§ Your task: From the entries below, extract every line that includes the word "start".

§ Recorded data:
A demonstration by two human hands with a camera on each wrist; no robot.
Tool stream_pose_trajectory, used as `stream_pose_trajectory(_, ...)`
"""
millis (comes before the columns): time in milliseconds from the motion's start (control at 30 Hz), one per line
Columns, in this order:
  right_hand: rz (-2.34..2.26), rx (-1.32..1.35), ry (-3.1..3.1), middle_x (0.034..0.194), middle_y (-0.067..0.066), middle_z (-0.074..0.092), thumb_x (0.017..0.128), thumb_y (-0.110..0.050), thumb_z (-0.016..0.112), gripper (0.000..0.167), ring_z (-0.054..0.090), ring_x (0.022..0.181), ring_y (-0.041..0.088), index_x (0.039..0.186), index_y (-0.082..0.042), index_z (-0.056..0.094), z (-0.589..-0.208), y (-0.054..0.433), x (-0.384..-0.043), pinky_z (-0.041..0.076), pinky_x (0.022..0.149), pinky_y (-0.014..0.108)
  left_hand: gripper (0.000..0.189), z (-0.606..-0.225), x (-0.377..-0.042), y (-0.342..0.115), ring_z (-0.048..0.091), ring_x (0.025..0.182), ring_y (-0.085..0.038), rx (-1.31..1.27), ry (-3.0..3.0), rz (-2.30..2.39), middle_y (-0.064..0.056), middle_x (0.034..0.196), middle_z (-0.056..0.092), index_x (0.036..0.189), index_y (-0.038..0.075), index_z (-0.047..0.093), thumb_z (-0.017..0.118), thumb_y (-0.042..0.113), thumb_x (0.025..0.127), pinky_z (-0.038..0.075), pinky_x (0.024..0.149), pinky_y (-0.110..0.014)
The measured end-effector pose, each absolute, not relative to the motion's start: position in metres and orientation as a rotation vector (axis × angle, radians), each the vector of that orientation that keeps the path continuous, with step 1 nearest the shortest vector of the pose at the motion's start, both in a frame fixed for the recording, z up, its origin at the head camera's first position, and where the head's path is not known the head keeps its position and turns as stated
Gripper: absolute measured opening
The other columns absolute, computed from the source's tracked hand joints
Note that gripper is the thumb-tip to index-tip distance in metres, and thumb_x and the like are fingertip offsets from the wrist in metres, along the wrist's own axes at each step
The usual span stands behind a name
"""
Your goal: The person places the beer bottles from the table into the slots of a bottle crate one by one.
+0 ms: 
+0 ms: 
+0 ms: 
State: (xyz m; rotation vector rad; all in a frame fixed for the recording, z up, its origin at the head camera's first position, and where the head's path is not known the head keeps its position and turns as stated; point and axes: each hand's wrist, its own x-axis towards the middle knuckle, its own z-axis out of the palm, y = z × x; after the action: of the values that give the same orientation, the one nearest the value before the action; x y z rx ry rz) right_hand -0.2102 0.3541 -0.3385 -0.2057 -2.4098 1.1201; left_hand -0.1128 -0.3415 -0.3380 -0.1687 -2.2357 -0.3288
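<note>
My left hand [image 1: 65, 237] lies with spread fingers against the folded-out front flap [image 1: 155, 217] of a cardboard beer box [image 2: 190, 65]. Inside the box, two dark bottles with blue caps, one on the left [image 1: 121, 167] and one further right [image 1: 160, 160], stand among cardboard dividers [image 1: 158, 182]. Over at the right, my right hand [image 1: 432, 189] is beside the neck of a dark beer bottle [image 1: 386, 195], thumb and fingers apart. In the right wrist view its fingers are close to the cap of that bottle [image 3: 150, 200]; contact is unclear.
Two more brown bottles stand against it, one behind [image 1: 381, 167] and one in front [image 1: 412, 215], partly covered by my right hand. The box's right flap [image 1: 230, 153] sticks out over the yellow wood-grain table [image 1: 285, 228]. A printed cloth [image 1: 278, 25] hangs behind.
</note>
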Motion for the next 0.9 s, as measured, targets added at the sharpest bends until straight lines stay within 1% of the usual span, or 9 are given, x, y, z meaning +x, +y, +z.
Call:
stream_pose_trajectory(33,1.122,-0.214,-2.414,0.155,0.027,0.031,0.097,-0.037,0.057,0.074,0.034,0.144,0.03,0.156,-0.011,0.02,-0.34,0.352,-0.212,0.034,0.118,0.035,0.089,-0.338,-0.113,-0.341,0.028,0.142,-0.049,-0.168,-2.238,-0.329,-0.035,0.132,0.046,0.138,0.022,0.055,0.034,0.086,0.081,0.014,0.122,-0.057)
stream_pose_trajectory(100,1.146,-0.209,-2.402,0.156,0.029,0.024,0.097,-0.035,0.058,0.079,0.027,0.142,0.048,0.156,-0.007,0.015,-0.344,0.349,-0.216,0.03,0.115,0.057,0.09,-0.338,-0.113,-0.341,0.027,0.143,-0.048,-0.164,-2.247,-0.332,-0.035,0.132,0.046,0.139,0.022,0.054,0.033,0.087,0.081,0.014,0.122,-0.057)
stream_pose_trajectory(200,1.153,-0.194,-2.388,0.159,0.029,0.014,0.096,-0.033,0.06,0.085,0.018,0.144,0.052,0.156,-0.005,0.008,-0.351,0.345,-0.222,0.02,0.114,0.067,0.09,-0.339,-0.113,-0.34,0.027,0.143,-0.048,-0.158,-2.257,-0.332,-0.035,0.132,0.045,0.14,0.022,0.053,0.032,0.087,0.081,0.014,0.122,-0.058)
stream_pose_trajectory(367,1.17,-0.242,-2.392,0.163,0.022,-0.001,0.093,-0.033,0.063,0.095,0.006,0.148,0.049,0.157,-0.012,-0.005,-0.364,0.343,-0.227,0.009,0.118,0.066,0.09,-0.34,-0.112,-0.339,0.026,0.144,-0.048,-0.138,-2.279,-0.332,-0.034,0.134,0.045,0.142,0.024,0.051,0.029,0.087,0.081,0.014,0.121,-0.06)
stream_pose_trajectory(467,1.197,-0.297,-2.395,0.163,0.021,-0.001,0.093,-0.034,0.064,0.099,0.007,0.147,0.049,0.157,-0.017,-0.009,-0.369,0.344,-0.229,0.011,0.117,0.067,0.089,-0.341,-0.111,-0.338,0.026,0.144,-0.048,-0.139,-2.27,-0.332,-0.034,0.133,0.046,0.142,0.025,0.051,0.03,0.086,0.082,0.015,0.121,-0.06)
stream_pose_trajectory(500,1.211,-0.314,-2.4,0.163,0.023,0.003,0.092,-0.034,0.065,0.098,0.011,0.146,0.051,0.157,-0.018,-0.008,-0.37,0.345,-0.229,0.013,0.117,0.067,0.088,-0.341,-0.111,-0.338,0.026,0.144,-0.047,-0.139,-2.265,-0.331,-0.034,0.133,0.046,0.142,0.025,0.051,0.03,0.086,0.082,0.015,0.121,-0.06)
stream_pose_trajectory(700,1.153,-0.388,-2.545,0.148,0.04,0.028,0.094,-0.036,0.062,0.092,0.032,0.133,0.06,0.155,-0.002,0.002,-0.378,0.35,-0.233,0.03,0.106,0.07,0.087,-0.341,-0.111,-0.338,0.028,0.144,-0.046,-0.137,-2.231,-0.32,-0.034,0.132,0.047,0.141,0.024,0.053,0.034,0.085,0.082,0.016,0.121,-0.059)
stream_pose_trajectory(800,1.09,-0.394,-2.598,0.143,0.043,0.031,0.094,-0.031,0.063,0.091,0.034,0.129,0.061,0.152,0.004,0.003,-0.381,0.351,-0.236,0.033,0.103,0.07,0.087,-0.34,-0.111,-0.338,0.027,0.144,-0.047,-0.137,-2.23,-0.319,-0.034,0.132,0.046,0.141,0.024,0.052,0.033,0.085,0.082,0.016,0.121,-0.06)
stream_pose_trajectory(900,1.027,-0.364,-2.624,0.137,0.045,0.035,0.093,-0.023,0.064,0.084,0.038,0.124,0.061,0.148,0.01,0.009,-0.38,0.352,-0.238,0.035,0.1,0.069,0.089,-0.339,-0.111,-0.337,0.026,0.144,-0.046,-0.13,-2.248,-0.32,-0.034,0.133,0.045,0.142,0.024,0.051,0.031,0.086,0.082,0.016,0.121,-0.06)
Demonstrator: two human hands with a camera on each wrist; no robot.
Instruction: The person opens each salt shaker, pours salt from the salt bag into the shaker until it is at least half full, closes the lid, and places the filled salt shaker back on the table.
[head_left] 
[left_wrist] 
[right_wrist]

§ Completed exercise:
millis (comes before the columns): time in milliseconds from the motion's start (control at 30 Hz), one per line
The measured end-effector pose, each absolute, not relative to the motion's start: position in metres and orientation as a rotation vector (axis × angle, radians), each the vector of that orientation that keeps the path continuous, with step 1 nearest the shortest vector of the pose at the motion's start, both in a frame fixed for the recording, z up, its origin at the head camera's first position, and where the head's path is not known the head keeps its position and turns as stated

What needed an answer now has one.